## Task instructions:
Lines from the line with "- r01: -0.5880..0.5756" to the line with "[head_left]" in the entries below, and only those, must be output exactly, with both ends included.

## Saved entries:
Start of Block
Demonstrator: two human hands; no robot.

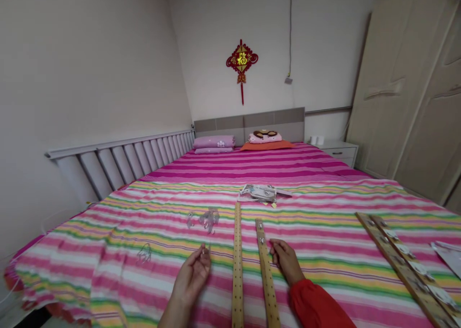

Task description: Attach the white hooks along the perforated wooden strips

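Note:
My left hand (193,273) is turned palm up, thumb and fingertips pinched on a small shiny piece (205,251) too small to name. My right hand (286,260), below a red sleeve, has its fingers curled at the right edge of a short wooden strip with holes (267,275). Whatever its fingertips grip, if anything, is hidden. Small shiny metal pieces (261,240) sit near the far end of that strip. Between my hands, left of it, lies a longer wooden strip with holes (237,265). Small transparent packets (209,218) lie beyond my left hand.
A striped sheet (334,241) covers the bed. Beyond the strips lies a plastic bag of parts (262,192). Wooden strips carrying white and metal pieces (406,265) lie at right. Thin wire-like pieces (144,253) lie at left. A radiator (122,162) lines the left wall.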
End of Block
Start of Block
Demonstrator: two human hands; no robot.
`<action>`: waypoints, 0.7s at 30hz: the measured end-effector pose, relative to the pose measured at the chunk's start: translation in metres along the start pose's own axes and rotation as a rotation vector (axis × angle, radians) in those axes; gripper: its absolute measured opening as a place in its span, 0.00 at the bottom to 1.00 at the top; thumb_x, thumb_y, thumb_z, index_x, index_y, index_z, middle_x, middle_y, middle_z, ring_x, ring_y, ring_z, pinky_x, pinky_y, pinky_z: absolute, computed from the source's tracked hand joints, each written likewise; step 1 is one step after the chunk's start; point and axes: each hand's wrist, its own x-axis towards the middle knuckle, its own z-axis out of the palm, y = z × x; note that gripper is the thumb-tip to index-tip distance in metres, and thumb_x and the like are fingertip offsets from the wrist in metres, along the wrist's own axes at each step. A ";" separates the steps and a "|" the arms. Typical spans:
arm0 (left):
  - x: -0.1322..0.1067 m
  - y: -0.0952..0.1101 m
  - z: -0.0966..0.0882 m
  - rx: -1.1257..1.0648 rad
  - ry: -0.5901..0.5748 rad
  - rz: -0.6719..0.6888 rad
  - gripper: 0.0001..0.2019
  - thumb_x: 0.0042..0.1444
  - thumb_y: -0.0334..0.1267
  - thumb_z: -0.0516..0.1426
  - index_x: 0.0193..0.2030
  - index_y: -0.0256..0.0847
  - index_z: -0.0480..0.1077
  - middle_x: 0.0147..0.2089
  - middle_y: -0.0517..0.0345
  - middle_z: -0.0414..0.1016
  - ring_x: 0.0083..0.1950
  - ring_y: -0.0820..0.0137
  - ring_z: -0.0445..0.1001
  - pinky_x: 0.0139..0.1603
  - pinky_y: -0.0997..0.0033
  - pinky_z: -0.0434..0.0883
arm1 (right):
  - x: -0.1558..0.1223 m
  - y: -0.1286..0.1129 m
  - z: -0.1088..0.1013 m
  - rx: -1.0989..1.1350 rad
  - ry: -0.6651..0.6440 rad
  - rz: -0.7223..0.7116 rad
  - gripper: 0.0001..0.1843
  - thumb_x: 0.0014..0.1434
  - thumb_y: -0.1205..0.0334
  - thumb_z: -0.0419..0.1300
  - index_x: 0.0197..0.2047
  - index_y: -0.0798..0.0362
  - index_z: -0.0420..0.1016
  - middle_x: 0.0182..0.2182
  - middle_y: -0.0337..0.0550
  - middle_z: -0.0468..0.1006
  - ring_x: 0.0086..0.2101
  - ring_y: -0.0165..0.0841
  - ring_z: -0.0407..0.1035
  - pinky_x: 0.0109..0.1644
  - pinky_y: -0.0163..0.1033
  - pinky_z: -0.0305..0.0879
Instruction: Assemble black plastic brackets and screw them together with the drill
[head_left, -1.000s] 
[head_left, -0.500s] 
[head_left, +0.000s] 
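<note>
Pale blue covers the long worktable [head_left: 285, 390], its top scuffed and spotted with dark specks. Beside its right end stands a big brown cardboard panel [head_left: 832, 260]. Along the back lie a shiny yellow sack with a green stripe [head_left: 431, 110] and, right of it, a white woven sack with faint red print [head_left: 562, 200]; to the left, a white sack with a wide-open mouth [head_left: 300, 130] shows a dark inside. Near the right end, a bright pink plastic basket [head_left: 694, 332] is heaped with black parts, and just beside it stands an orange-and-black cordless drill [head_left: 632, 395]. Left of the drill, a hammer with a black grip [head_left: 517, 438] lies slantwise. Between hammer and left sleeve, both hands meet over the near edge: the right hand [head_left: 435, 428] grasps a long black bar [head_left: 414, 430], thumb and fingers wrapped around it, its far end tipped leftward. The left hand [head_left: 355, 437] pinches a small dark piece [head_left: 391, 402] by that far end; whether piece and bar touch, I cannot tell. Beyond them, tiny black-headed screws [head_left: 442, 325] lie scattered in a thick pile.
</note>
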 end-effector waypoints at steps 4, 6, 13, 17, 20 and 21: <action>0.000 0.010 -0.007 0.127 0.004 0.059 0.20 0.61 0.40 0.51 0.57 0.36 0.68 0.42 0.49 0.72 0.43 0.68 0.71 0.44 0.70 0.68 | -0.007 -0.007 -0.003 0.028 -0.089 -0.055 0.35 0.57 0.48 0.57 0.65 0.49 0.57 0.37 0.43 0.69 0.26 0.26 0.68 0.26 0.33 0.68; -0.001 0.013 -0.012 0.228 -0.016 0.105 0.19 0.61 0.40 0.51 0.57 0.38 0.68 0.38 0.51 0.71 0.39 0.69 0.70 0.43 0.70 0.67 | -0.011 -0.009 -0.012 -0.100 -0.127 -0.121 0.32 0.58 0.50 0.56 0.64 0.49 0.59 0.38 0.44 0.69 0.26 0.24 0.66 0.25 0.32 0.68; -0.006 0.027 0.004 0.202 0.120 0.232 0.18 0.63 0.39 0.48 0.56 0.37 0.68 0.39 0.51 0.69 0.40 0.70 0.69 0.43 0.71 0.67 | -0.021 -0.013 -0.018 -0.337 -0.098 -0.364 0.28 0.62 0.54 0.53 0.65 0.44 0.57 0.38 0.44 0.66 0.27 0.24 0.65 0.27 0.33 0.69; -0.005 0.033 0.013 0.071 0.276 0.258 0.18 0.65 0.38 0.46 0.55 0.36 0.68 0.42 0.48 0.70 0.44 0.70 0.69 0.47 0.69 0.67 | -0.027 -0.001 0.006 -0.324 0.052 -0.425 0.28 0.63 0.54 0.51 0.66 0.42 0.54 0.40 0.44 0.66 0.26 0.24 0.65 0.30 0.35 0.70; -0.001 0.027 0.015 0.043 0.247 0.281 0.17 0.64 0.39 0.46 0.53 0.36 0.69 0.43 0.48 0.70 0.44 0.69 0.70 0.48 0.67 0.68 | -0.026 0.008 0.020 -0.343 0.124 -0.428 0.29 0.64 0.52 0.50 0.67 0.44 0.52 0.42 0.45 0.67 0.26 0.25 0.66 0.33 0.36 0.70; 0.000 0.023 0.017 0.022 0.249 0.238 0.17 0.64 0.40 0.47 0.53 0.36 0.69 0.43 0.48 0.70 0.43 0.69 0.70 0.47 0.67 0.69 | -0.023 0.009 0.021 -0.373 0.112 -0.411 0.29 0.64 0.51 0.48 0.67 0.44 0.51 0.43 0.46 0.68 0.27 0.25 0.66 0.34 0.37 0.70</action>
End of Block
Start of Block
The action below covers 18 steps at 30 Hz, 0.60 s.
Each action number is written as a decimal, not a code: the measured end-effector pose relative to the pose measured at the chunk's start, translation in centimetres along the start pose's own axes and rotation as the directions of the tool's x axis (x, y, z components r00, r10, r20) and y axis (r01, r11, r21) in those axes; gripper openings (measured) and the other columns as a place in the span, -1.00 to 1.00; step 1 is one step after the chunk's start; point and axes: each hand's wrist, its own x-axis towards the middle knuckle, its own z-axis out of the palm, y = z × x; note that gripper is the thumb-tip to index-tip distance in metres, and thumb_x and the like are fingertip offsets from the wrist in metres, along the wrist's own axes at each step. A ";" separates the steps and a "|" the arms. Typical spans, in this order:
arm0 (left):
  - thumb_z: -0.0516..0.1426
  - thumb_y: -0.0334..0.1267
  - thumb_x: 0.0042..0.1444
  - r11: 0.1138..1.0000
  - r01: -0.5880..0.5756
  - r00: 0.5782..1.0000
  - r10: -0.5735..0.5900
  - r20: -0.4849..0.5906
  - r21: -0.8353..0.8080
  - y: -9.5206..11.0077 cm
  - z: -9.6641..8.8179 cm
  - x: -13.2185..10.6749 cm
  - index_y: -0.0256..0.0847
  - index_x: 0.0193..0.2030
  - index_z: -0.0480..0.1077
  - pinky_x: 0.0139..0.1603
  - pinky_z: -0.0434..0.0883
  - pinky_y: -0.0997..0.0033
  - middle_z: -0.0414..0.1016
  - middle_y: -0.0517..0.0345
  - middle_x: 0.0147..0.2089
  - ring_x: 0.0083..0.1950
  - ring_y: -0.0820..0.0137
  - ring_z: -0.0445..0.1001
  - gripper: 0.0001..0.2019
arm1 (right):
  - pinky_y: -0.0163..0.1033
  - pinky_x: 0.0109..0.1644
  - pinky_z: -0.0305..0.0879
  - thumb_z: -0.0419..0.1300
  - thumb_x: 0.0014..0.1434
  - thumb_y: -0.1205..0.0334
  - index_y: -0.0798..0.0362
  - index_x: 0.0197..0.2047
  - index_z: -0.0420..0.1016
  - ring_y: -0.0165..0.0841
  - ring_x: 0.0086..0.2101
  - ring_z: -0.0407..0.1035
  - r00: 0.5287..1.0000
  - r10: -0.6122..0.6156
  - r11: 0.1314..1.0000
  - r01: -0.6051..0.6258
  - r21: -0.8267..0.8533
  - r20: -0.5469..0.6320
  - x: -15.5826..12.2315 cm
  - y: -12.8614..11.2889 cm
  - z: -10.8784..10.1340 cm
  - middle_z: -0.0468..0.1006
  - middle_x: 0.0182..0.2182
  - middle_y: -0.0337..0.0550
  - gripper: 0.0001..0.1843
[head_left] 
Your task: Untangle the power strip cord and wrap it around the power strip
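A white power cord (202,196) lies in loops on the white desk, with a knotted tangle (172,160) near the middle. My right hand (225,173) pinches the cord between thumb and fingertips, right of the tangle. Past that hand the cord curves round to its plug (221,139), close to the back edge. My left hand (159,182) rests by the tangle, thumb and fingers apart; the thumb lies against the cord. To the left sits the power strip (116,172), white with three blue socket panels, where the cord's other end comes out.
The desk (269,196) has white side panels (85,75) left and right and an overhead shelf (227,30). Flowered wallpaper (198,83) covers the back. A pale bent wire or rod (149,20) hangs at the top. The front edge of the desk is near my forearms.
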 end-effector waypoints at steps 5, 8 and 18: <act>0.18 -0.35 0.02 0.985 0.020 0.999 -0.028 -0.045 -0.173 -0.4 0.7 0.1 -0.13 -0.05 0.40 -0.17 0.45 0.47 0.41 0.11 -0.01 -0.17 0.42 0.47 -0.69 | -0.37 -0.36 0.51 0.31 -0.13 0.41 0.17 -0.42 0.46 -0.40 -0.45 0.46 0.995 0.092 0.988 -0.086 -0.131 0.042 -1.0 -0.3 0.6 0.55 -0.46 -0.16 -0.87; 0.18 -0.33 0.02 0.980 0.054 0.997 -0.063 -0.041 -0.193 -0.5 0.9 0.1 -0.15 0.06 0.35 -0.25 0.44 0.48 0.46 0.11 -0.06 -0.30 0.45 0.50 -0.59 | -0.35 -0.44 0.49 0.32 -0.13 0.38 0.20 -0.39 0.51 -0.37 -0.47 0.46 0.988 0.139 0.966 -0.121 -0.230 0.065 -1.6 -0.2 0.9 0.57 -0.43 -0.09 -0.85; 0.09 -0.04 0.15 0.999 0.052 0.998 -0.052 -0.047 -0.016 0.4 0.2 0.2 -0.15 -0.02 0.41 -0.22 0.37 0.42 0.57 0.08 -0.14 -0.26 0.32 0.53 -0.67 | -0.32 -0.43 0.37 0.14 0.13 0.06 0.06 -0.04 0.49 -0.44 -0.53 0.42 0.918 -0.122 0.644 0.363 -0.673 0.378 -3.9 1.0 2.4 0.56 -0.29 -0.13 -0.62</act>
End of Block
## Final answer:
  - r01: -0.5880..0.5756
  - r00: 0.5782..1.0000
  - r10: -0.5735..0.5900
  - r20: -0.4849..0.5906
  - r21: -0.8353..0.8080
  - y: -9.5206..11.0077 cm
  - z: -9.6641..8.8179 cm
  - x: -13.2185..10.6749 cm
  - index_y: -0.0256..0.0847
  - index_x: 0.0193..0.2030
  - index_z: -0.0480..0.1077
  - pinky_x: 0.0139..0.1603
  - pinky_z: -0.0434..0.0883
  - pinky_y: -0.0997..0.0033
  - middle_z: -0.0414..0.1016
  - middle_y: -0.0517..0.0345
  - middle_x: 0.0147..0.2089
  - ring_x: 0.0083..0.1950
  - ring_y: -0.0820..0.0137
  - ring_z: -0.0445..0.1001
  - gripper: 0.0001..0.2019
arm1 (right):
  - pinky_y: -0.0163..0.1033
  - pinky_x: 0.0109..0.1644
  - pinky_z: -0.0305..0.0879
  - thumb_z: -0.0419..0.1300
  - thumb_x: 0.0014..0.1434
  - thumb_y: -0.1205..0.0334
  - index_y: -0.0798..0.0362
  - index_x: 0.0197..0.2047
  - index_z: -0.0420..0.1016
  - ring_y: -0.0165..0.0841
  - ring_x: 0.0086..0.2101
  - ring_z: -0.0407..0.1035
  - r00: 0.5287..1.0000
  - r10: -0.6122..0.6156
  - r11: 0.1314..1.0000
  - r01: -0.6051..0.6258
  - r21: -0.8267..0.8533
  - r20: -0.5469..0.6320
  - x: -15.5826..12.2315 cm
  - y: -12.8614..11.2889 cm
  - z: -10.8784..10.1340 cm
  - middle_z: -0.0468..0.1006
  - middle_x: 0.0182..0.2182
  - middle_y: -0.0337..0.0550
  - gripper: 0.0001..0.1843
[head_left] 

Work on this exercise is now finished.